For this exercise, output the line containing "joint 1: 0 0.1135" and every line after it through the end of the records, exactly, and no other line.

Provided material START

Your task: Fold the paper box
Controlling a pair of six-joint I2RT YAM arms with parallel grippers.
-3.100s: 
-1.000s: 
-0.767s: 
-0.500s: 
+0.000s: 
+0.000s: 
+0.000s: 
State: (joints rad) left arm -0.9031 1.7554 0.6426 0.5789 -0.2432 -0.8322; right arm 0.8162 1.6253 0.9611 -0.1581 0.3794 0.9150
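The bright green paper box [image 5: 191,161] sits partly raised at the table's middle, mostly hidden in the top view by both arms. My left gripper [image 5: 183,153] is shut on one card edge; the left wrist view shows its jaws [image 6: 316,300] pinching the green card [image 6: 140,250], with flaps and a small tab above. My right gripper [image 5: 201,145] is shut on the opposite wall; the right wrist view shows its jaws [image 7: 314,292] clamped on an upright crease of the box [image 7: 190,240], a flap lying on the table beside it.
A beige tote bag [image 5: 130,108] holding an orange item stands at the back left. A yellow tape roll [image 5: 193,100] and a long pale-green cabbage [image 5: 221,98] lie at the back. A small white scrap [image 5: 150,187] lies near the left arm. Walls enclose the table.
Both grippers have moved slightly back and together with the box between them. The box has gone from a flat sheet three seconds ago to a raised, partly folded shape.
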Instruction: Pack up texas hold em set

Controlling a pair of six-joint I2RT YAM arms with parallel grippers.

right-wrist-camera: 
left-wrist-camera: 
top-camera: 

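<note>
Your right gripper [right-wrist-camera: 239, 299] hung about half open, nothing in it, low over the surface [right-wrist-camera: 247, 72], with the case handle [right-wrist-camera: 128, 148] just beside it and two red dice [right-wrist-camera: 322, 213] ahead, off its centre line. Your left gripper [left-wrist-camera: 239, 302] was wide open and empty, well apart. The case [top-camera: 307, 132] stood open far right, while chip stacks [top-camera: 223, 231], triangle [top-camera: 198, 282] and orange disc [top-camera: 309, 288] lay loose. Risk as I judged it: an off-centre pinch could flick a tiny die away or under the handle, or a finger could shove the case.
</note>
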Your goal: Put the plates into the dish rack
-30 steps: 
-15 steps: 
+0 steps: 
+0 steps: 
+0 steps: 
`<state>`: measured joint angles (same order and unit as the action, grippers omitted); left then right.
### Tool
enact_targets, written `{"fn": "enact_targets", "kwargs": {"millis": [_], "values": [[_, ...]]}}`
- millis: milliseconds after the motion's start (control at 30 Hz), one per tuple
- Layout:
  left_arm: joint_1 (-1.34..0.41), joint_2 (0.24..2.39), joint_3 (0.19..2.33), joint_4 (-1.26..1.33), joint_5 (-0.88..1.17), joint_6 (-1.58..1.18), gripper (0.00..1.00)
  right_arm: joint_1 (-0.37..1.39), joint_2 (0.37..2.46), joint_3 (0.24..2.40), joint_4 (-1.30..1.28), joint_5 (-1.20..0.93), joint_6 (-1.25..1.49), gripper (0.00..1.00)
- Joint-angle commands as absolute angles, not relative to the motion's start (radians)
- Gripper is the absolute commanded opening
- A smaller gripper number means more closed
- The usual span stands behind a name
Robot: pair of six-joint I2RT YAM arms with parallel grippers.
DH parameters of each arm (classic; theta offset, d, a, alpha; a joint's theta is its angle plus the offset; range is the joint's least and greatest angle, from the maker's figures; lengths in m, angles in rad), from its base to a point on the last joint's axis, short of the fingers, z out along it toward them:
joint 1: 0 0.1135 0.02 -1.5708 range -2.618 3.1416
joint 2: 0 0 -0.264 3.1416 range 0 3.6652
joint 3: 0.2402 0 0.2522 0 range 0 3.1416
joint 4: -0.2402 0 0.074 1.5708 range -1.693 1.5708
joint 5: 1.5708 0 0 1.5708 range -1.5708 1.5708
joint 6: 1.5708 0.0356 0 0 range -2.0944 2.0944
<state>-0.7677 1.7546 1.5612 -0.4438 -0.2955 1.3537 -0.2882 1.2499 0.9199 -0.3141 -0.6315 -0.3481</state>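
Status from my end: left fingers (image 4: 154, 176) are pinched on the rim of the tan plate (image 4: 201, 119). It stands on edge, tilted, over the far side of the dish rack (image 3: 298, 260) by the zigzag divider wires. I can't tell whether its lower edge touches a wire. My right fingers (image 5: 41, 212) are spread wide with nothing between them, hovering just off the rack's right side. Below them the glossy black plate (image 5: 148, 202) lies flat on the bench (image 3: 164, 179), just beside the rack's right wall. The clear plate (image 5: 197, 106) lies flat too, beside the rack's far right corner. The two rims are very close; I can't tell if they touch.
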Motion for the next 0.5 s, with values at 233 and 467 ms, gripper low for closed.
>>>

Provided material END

■ **The completed task**:
joint 1: 0 0.1135 0.02 -1.5708 range -2.618 3.1416
joint 2: 0 0 -0.264 3.1416 range 0 3.6652
joint 3: 0.2402 0 0.2522 0 range 0 3.1416
joint 4: -0.2402 0 0.074 1.5708 range -1.693 1.5708
joint 5: 1.5708 0 0 1.5708 range -1.5708 1.5708
joint 6: 1.5708 0.0356 0 0 range -2.0944 2.0944
<state>-0.7677 1.7546 1.5612 -0.4438 -0.2955 1.3537 -0.2882 1.2499 0.9199 -0.3141 -0.6315 -0.3481</state>
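Status from my end: left fingers (image 4: 154, 176) are pinched on the rim of the tan plate (image 4: 201, 119). It stands on edge, tilted, over the far side of the dish rack (image 3: 298, 260) by the zigzag divider wires. I can't tell whether its lower edge touches a wire. My right fingers (image 5: 41, 212) are spread wide with nothing between them, hovering just off the rack's right side. Below them the glossy black plate (image 5: 148, 202) lies flat on the bench (image 3: 164, 179), just beside the rack's right wall. The clear plate (image 5: 197, 106) lies flat too, beside the rack's far right corner. The two rims are very close; I can't tell if they touch.
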Motion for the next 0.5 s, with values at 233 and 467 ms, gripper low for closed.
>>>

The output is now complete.